The substantial majority of mobile entertainment launches to-date, particularly those with major marketing campaigns behind them, have focused on bringing existing brands into the wireless business. This is a logical and prudent approach from the mobile entertainment companies: when venturing in to unfamiliar territory, it makes sense to capitalise on existing assets, such as affiliation with a particular brand or experience, thereby reducing the risk associated with developing and launching a title.

There are numerous examples: ‘Who Wants to be a Millionare?’ and ‘Tomb Raider’ are often cited. Player X is one of the companies which has been most active in bringing existing brands into the mobile space, including its most recent launch of the classic TV gameshow, Blockbusters. It also has X Factor, Premiership rights in several markets outside the UK and cartoon characters Wallace and Gromit.

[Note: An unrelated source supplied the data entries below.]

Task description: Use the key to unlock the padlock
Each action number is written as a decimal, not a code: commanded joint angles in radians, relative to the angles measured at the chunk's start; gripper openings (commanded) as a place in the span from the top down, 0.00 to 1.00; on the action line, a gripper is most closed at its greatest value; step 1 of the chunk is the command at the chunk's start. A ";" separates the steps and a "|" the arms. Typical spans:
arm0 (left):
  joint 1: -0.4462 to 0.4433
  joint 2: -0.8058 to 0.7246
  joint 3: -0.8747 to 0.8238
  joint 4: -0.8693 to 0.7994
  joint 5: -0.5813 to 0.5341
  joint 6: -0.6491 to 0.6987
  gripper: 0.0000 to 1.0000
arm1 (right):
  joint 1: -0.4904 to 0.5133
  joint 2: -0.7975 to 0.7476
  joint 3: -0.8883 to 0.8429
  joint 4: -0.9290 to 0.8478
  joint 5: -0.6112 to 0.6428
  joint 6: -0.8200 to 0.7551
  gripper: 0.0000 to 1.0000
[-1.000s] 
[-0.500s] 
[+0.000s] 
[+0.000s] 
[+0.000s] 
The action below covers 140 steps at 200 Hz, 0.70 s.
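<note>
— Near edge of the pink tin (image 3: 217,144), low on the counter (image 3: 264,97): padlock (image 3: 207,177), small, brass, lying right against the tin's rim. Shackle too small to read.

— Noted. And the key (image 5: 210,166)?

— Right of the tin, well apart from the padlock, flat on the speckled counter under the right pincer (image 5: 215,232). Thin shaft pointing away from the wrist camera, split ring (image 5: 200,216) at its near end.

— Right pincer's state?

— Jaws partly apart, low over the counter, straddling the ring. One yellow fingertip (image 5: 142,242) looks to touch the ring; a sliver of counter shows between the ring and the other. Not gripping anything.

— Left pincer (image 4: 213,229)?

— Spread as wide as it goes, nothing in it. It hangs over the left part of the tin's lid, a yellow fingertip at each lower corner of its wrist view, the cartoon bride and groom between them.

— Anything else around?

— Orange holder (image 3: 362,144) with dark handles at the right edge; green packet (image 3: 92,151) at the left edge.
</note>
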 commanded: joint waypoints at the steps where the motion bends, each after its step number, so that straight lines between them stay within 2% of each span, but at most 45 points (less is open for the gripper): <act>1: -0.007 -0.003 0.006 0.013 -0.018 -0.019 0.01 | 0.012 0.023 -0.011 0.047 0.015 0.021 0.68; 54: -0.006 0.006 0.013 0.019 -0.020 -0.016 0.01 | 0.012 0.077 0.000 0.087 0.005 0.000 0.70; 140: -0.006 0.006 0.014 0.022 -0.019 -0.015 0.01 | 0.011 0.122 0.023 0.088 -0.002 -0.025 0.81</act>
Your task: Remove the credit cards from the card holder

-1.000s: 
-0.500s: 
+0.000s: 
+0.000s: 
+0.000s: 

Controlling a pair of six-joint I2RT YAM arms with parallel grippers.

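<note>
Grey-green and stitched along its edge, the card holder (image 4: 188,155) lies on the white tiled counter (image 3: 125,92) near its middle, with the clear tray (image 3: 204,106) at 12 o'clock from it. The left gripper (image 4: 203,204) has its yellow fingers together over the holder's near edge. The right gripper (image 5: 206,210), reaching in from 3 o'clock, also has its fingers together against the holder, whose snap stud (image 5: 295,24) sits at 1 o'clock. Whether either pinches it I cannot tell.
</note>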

Implicit in this approach is the need to balance the user’s desire for consitency of experience with factors which take advantage of the unique characteristcs of mobile technology. This is not immediately obvious in many of the offerings already on the market. They tend to rely too much on the brand equity, hoping users will buy simply because they see a name with which they are familiar. This may be an effective way of selling to first time users, but they are unlikely to become repeat customers if their initial experience with mobile entertainment dissappoints.

Blockbusters, however, is a good choice. The combination of quiz questions and visual elements, along with exceptionally strong brand awareness (particularly in the UK), make it ideally suited to mobile. Player X is demonstrating an ability to understand which brands represent the best opportunities in mobile.

We are yet to see the emergence of a high profile ‘pure’ mobile entertainment brand, a title which has been designed from the ground-up to appeal to mobile users and take full advantage of the mobile environment. Part of this has to do with the risk elements I talked about, but I am confident it will happen at some point in the future. Early attempts will likely be frustrated by the reluctance among operators to support anything they are unfamiliar with (i.e. an existing brand), but with the growth of off-portal distribution and the increasing influence of the creative companies behind mobile gaming, it cannot be far off.